A fairy tale for grownups
A simple story is not always a simpleminded one. The bare plot of Demon Pond fits on an index card, but the implications of everything in it unspool in all directions. At first the movie seems to be setting itself up for a confrontation between the narrow-mindedness of mortal men and the wisdom of the spirit world, with the former being exploitive and foolish and the latter bearing the wisdom that only the otherwordly can claim. Then we find the truth is more complex and difficult: the spirits are no less beholden to their own cowardice and selfishness than human beings are, and that courage and moral fiber are not matters of divinity or mortality, but choice. And some choices, as we find, are just plain cowardly and cruel, as when the villagers decide to swap a human sacrifice for the mere ringing of a bell.
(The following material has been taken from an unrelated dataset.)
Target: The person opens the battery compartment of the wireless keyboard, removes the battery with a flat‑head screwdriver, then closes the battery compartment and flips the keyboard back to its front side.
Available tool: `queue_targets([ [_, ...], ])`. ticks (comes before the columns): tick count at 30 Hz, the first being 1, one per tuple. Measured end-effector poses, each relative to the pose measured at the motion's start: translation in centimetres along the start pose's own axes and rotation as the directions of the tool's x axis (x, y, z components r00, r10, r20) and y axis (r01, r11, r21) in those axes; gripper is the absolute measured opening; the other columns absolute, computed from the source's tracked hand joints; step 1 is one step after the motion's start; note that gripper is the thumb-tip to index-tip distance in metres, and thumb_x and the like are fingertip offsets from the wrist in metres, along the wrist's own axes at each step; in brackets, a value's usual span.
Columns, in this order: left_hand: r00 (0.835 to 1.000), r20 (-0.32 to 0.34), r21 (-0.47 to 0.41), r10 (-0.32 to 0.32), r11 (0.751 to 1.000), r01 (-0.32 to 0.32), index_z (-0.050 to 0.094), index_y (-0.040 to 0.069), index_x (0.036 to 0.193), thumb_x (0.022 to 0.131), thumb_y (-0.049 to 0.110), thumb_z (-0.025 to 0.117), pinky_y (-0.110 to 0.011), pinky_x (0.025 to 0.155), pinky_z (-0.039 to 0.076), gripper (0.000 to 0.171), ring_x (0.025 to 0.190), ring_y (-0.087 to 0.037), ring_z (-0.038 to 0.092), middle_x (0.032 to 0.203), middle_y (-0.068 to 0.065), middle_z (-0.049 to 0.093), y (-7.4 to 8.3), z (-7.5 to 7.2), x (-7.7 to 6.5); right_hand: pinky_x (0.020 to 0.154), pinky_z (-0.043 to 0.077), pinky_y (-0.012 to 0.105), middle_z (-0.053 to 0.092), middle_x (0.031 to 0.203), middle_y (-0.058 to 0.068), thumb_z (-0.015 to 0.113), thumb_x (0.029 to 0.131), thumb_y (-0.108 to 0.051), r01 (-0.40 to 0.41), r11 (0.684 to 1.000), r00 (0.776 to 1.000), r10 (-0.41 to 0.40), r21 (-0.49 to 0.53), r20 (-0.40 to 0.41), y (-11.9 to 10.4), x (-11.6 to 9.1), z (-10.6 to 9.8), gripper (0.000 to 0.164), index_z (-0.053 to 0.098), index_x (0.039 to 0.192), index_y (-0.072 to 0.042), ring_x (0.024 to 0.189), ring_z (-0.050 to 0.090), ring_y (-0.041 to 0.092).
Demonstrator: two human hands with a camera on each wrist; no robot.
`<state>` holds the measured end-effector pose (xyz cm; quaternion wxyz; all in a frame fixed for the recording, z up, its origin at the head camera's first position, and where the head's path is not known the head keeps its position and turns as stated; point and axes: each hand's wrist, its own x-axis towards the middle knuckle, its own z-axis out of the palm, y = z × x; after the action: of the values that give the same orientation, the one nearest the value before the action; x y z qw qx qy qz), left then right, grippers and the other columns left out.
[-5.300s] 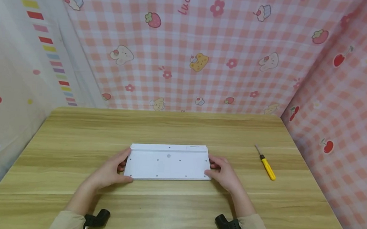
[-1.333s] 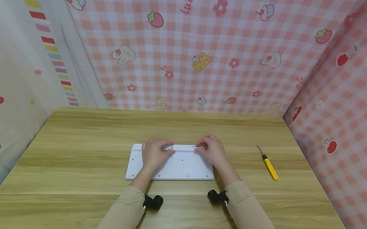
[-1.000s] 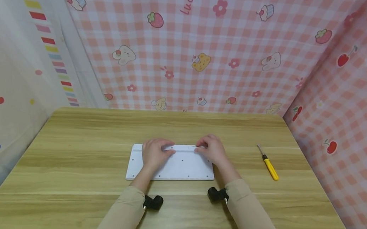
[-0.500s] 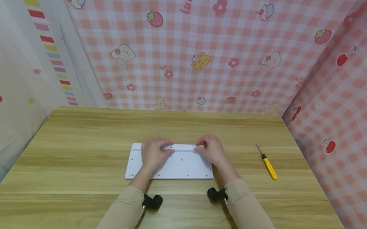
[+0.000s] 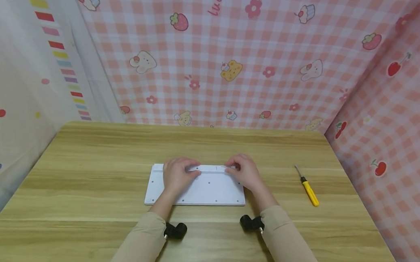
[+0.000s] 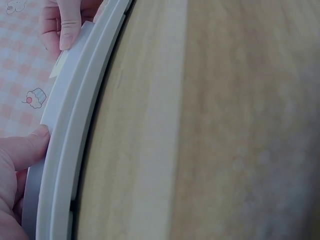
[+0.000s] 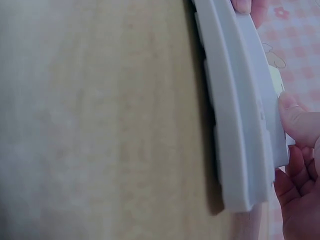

Before Demon Pond my big exposure to onnagata performances of any kind was by way of the excellent An Actor's Revenge, a movie as stylized and theatrical as the performance in it. Bando Tamasaburo, an onnagata who achieved the status of a living national treasure in recent years, has appeared in a few other movies that might be familiar to readers here: Seijun Suzuki's Yumeji, and, amazingly, Tokyo: The Last Megalopolis, where he appeared as none other than Kyoka Izumi. But Demon Pond is his best moment on film — he switches between two roles seamlessly, that of the wilting flower Yuri and the imperious Princess Shirayuki, each an entirely different manner of femininity. Even when Tamasaburo's voice occasionally gives away that this is a man and not a woman, the face and especially the body language tell us something entirely different. And because the whole movie has such a deliberately theatrical flavor, none of that feels like a lapse in its aesthetics.
Masahiro Shinoda has directed some truly fine movies that aren't bruited widely enough outside of Japan: the sterling yakuza tragedy Pale Flower, Double Suicide (another great example of theatrical cinematics), the original adaptation of Shusaku Endo's Silence, Under The Blossoming Cherry Trees (also worthy of the label "adult fairy tale"), and many more. He uses here a mix of location shooting and what are quite clearly big indoor sets, a la Kwaidan, and while some of the individual effects are dated (e.g. the spectacular climax), the whole is not. In fact, I feel like the more forensically real the effects in a movie, the less it has the chance to conjure up a dreamlike atmosphere like the one required here.